One striking feature of this presidential campaign is the huge education gap. White non-college-educated voters are going two-to-one for Trump, 62 percent to 31 percent, according to the ABC News-Washington Post poll. College graduates favor Clinton by more than 20 points, 55 to 34 percent. For the first time in more than 50 years, whites with a college degree are voting Democratic, 51 to 38 percent

To educated voters, Trump represents know-nothing politics. His supporters reject climate change as a hoax. They are suspicious of foreigners and immigrants. They are fearful of a globalized economy. They harbor racial resentment. They believe the rest of the world takes advantage of the United States. They nurture conspiracy theories and believe this election is being hijacked by sinister forces.

"This election will determine," Trump told a rally in Florida, "whether we are a free nation or whether we have only the illusion of democracy, but are in fact controlled by a small handful of global special interests rigging the system."

A lot of Americans resent being governed by educated experts and professionals like Clinton and Obama. Resentment of the educated elite has always been a deep strain in American populism.

It emerged in 2008, when Obama spoke disdainfully about economically distressed small-town Americans who "cling to guns and religion." It broke out this year when Hillary Clinton denounced "half of Trump supporters" as a "basket of deplorables . . . racist, sexist, homophobic, xenophobic, Islamophobic – you name it." To many less well-educated Americans, comments like those are blatant snobbery.

Resentment of the educated elite also drives hatred of the press. Journalists, especially national journalists, are usually well educated and have a sophisticated world view. A conservative editor explained to the New York Times that mainstream journalists are "interested in every kind of diversity except the kind that would challenge their own prejudices," including "bigotry against conservative religion, bigotry against rural folks and bigotry against working-class and poor white people."
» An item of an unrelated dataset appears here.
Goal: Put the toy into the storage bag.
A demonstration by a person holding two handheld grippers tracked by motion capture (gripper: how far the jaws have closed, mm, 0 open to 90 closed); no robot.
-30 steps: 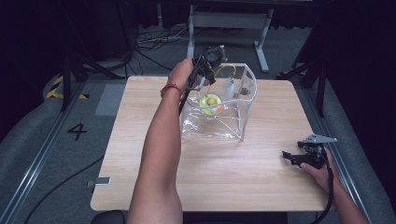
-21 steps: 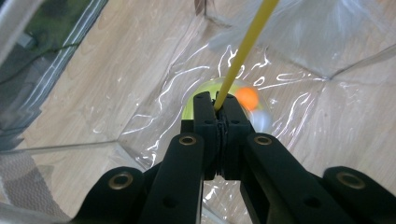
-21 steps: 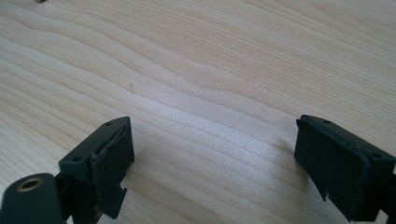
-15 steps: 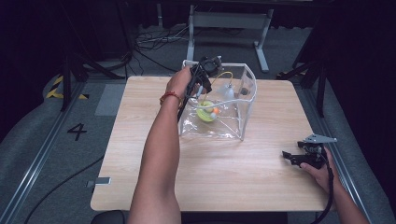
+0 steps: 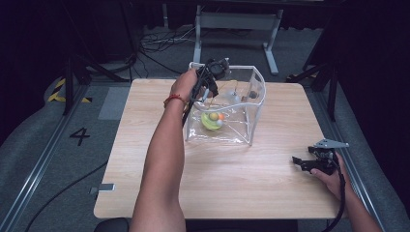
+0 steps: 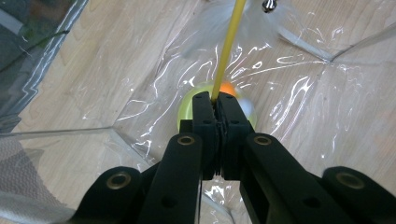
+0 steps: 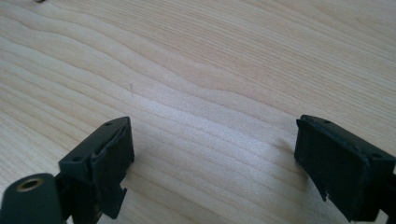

Educated Americans will interpret a big Clinton victory as an endorsement of their "enlightened" values. For less well-educated whites, it will confirm their sense of isolation and resentment.

Each of the last four presidents – George H.W. Bush, Bill Clinton, George W. Bush and Obama – promised to bring the country together. They all failed.

There is little prospect that either Clinton or Trump – two of the most divisive figures in U.S. politics – can heal the divide. Two Americas, two interpretations.

And no widely accepted mandate.

Bill Schneider is a professor at the Schar School of Policy and Government at George Mason University. He is a visiting professor in the Communication Studies Department at the University of California – Los Angeles.